Many options for many scenarios
Lift and shift Hadoop clusters
Rapidly migrate your existing Hadoop and Spark deployment as is to Google Cloud without re-architecting. Take advantage of Google Cloud’s fast and flexible compute infrastructure as a service, Compute Engine, to provision your ideal Hadoop cluster and use your existing distribution. Let your Hadoop administrators focus on cluster usefulness, not server procurement and solving hardware issues.
Optimize for cloud scale and efficiency
Drive down Hadoop costs by migrating to Google Cloud’s managed Hadoop and Spark service, Cloud Dataproc. Explore new approaches for processing data in a Hadoop ecosystem by separating storage and compute using Cloud Storage as well as exploring the practice of on-demand ephemeral clusters.

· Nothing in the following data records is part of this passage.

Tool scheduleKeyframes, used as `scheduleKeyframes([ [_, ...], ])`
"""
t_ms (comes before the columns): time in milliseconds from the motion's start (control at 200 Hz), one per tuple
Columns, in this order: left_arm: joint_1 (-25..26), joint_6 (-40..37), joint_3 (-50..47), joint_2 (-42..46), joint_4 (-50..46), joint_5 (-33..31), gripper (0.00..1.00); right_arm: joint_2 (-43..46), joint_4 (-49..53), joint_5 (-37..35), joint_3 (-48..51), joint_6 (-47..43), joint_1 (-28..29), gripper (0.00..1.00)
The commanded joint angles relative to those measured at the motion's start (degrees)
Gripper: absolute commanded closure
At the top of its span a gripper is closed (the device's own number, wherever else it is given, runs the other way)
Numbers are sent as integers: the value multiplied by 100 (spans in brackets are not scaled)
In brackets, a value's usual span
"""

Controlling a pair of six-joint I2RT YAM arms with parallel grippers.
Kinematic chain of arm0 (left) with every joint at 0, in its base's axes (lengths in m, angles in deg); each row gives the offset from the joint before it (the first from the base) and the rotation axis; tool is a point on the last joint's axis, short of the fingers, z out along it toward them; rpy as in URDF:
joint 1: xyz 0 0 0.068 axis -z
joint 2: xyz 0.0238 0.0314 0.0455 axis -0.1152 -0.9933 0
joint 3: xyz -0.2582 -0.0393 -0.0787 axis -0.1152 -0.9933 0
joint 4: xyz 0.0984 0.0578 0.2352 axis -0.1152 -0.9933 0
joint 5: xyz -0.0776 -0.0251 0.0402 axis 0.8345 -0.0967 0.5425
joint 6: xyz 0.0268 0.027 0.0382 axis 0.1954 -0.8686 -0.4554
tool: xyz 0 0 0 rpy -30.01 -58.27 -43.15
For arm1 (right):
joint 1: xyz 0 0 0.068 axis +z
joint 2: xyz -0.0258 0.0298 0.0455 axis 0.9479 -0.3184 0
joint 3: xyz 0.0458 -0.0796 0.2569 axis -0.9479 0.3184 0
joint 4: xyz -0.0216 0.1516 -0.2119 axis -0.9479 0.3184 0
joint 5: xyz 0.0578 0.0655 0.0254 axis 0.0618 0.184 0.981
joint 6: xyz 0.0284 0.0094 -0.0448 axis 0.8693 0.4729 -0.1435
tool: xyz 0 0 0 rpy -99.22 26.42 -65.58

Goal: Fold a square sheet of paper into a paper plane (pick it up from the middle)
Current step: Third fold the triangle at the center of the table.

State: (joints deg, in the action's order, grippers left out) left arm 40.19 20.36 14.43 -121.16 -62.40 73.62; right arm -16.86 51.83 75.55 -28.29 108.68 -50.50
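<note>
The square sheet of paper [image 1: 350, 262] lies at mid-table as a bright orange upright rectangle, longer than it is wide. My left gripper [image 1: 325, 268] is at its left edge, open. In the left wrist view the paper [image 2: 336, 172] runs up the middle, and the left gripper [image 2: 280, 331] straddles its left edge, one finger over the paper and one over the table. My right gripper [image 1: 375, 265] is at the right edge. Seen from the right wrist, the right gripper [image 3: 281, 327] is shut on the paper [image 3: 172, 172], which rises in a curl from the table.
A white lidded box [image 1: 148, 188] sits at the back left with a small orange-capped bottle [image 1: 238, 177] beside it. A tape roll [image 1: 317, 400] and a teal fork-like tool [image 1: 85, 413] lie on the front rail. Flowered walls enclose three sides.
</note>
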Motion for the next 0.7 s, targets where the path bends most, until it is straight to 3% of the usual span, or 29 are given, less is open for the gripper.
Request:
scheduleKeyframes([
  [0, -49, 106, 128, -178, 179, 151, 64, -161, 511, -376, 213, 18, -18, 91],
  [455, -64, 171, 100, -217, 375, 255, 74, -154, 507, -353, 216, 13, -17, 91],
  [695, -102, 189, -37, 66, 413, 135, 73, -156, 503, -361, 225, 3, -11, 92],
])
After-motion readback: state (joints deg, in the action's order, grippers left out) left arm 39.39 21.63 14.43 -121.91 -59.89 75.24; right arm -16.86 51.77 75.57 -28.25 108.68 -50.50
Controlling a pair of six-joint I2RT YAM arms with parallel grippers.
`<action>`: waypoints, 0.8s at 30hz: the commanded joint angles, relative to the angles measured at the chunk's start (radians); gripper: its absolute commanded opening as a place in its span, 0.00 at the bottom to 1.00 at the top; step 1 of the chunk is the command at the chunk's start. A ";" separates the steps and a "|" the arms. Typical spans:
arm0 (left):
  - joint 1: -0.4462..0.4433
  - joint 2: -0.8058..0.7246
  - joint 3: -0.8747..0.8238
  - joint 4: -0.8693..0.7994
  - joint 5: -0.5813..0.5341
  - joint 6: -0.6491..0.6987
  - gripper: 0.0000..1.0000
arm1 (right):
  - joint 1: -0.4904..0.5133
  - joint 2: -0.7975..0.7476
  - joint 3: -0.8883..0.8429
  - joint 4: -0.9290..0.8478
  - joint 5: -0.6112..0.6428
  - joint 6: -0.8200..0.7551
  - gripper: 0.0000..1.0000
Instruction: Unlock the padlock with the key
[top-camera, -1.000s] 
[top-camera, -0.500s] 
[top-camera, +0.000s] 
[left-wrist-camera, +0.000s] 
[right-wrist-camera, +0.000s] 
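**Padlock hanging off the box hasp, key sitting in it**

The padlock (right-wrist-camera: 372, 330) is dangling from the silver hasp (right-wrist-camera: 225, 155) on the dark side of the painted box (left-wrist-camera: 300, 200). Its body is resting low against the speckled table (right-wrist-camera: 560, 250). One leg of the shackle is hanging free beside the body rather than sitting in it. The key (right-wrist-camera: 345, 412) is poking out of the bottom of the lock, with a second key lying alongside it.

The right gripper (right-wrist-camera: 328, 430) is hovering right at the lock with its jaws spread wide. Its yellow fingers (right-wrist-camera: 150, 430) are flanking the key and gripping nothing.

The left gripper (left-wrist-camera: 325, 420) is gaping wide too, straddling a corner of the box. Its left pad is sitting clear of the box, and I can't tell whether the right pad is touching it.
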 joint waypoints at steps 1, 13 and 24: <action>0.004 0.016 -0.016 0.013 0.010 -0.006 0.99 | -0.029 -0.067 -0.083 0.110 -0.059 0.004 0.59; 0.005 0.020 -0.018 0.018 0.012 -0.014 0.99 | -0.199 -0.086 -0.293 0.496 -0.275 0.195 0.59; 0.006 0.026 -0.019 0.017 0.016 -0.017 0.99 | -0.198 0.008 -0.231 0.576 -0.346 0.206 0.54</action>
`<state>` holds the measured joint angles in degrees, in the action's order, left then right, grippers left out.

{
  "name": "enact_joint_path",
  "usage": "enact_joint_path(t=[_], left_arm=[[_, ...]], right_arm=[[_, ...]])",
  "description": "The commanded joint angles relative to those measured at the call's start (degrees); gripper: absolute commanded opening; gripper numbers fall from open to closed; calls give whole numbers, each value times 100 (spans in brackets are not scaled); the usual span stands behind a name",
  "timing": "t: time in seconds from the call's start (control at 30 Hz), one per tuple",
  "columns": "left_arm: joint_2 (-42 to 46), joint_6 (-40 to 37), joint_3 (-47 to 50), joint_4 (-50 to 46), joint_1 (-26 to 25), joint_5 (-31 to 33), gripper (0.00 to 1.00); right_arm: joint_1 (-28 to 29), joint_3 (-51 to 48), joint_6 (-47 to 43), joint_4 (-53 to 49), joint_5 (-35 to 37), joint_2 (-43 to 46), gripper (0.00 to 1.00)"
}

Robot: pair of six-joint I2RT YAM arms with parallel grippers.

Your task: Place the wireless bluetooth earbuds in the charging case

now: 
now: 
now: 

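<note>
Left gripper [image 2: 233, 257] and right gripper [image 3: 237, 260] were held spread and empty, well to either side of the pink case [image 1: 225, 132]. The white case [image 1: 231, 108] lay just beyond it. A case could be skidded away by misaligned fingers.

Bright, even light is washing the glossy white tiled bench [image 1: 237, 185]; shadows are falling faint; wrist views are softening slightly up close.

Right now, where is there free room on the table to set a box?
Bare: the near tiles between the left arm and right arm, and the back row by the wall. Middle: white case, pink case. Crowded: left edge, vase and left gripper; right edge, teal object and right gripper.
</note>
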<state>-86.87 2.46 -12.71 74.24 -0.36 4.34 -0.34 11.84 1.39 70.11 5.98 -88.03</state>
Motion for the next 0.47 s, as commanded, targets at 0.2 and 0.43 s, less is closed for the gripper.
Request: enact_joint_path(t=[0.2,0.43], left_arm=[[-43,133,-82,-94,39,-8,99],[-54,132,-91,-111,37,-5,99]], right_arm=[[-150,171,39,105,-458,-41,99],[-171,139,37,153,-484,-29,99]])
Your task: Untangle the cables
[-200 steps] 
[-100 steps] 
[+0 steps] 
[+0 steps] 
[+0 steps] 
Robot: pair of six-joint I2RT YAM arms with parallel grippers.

Modernize your data processing pipeline
Reduce your Hadoop operational overhead by considering cloud-managed services to remove complexity from how you process data. For streaming analytics, explore using a serverless option like Cloud Dataflow to handle real-time streaming data needs. For Hadoop use cases focused on analytics and that use SQL compatible solutions like Apache Hive, consider BigQuery, Google’s enterprise-scale serverless cloud data warehouse.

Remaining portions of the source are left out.